When originally conceived, Clause 28 was prompted by three main intentions. The first was to deter educators from "converting" their pupils to homosexuality.
It's a palpable nonsense which many more people now see as untenable than they did a decade ago.
The second intention was to peddle the stereotype of gay-man-as-child molester, in order to get rid of "pedophiles" within the educational system. But the
New Labour government, as well as some of its homosexual rights supporters, have done quite an effective job in targeting gay and lesbian teachers attracted to their
students. (Interestingly, the British press of late has been far more pruriently exercised about women teachers seducing 11-15 year old boy pupils than about gay men doing the same.)

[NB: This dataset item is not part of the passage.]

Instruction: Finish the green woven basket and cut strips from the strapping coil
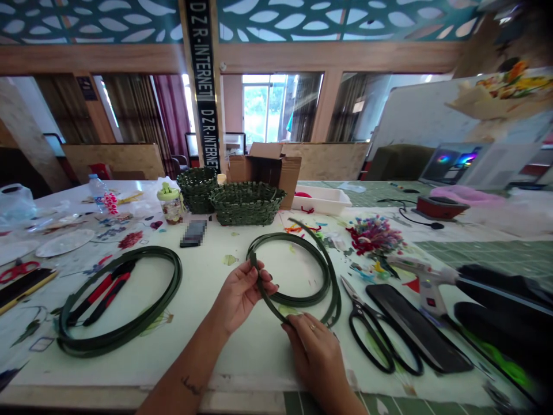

The third intention was to signal to young homosexuals themselves that, even if they couldn't help being gay or lesbian, they mustn't act their sexuality out. In
this regard the debate has become clouded. The Thatcherites wouldn't-- and couldn't-- take steps against recruiting gays and lesbians in public service, at universities,
or even in government (though they have always been solidly against their employment in the armed forces and as spies). Clause 28 derived more from their desire to
deny young peoples' self-activity-- including the right to fondle and fuck with whom they like-- than with homophobia per se.
As long as homosexuality was allocated to its own confines-- whether in gay clubs and bathhouses, among the Bloomsbury set, or behind the bike sheds at
public (i.e., private) school-- successive British regimes have never had much trouble in both denying its reality and accepting its existence. But by the 1970s, school-age
and slightly older students were already mobilizing their own gay and lesbian rights agendas, firmly linked to wider critiques of Britain's social systems.
The threat posed by these potentially explosive-- and uncontrollable- constituencies, just had to be contained: hence Clause
28. The legislation will hopefully finally dumped in the coming year. But it will be a long haul before young people are granted the
political (including sexual) rights that most of their elders in this country now enjoy.